_WORK TO BE COMPLETED_:
Using the records that follow, reproduce exactly the lines starting at the line containing "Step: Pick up" and ending at the line containing "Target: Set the". Include both end lines and no pictures.

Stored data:
· · · · · · ·
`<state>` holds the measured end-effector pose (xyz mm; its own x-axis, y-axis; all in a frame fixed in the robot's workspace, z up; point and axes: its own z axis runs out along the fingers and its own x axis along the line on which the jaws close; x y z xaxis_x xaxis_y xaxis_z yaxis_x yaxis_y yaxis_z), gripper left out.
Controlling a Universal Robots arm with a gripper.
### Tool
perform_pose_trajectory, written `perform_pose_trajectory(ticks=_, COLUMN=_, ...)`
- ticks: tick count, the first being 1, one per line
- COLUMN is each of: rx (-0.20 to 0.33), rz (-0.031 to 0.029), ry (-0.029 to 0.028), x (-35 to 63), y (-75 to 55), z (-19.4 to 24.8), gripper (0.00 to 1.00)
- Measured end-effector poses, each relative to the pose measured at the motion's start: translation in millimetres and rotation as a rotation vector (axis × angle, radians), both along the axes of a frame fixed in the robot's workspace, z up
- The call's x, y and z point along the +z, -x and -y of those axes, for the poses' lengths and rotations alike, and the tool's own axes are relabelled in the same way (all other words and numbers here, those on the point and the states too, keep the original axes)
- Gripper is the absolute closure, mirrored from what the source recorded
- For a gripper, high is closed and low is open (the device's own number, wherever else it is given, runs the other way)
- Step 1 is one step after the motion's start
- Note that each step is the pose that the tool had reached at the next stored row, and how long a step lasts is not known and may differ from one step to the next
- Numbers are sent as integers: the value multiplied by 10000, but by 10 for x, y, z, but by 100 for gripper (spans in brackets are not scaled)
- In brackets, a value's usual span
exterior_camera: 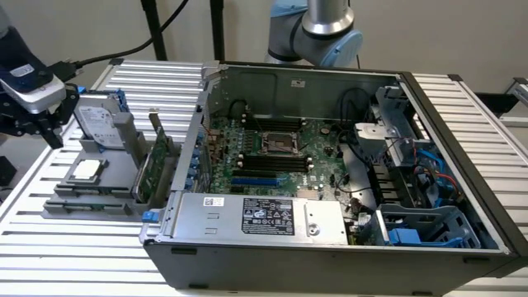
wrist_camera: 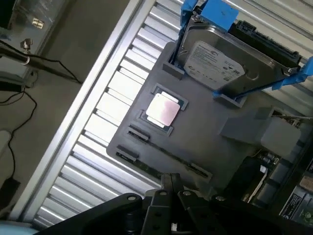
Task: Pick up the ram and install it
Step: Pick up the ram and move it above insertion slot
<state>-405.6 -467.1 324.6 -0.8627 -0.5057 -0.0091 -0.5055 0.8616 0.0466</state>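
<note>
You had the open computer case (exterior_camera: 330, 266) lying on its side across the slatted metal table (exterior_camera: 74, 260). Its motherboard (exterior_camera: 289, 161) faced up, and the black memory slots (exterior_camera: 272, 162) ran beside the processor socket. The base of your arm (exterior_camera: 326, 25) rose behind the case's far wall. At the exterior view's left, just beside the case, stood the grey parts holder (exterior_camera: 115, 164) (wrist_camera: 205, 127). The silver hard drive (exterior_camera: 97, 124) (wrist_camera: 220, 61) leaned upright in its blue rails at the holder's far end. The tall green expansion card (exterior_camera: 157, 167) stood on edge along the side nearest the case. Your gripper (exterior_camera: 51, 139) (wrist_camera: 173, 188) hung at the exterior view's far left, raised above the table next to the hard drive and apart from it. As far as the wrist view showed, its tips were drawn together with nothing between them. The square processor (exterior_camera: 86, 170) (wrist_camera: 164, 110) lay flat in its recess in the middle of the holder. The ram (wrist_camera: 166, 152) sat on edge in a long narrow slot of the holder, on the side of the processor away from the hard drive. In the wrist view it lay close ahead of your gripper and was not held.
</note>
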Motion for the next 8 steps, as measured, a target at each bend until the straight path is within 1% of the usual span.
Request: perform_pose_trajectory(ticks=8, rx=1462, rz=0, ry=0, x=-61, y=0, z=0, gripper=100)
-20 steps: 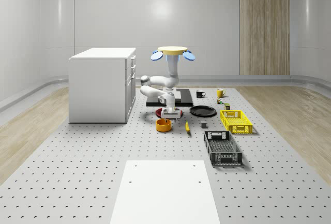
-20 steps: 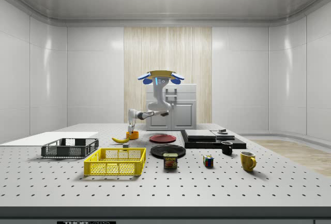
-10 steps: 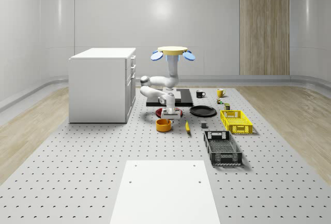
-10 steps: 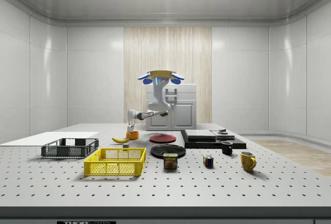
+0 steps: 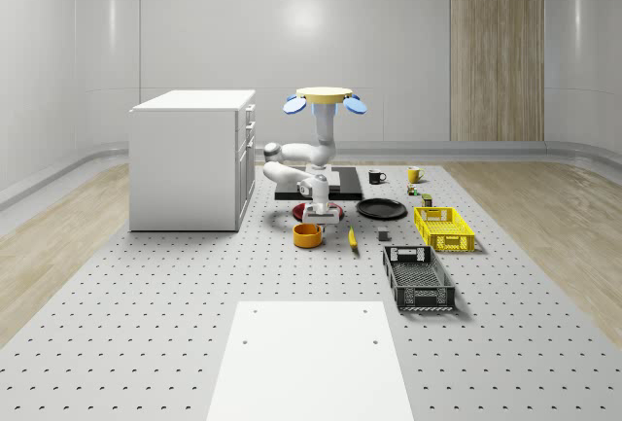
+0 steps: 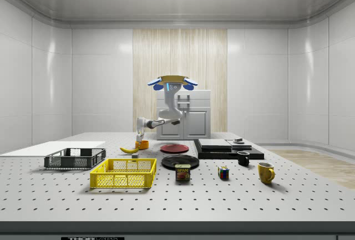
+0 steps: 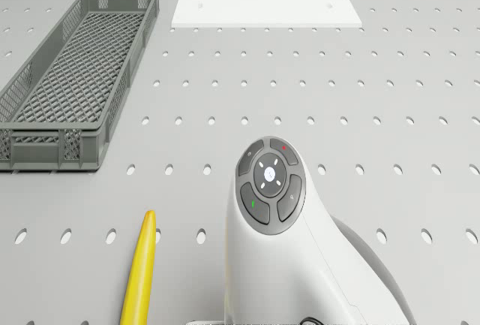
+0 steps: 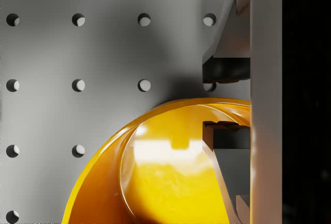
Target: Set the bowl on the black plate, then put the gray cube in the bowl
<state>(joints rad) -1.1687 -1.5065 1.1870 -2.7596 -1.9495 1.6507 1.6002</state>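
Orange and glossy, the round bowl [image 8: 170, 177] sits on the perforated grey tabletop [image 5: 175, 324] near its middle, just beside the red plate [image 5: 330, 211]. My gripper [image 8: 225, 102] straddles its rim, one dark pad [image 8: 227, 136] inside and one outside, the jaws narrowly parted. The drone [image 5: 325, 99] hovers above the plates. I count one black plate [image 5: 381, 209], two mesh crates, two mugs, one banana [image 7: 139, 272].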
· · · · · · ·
_SOLUTION BELOW_:
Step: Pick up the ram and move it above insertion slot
<state>-405.6 -467.1 324.6 -0.8627 -0.5057 -0.0091 -0.5055 0.8616 0.0466</state>
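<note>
You had the open computer case (exterior_camera: 330, 266) lying on its side across the slatted metal table (exterior_camera: 74, 260). Its motherboard (exterior_camera: 289, 161) faced up, and the black memory slots (exterior_camera: 272, 162) ran beside the processor socket. The base of your arm (exterior_camera: 326, 25) rose behind the case's far wall. At the exterior view's left, just beside the case, stood the grey parts holder (exterior_camera: 115, 164) (wrist_camera: 205, 127). The silver hard drive (exterior_camera: 97, 124) (wrist_camera: 220, 61) leaned upright in its blue rails at the holder's far end. The tall green expansion card (exterior_camera: 157, 167) stood on edge along the side nearest the case. Your gripper (exterior_camera: 51, 139) (wrist_camera: 173, 188) hung at the exterior view's far left, raised above the table next to the hard drive and apart from it. As far as the wrist view showed, its tips were drawn together with nothing between them. The square processor (exterior_camera: 86, 170) (wrist_camera: 164, 110) lay flat in its recess in the middle of the holder. The ram (wrist_camera: 166, 152) sat on edge in a long narrow slot of the holder, on the side of the processor away from the hard drive. In the wrist view it lay close ahead of your gripper and was not held.
</note>
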Motion for the next 8 steps, as measured, a target at each bend until the straight path is within 1% of the usual span.
Request: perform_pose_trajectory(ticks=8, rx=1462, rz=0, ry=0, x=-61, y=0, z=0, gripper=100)
-20 steps: 
-20 steps: 
-10 steps: 
-10 steps: 
+0 steps: 
+0 steps: 
+0 steps: 
+0 steps: 
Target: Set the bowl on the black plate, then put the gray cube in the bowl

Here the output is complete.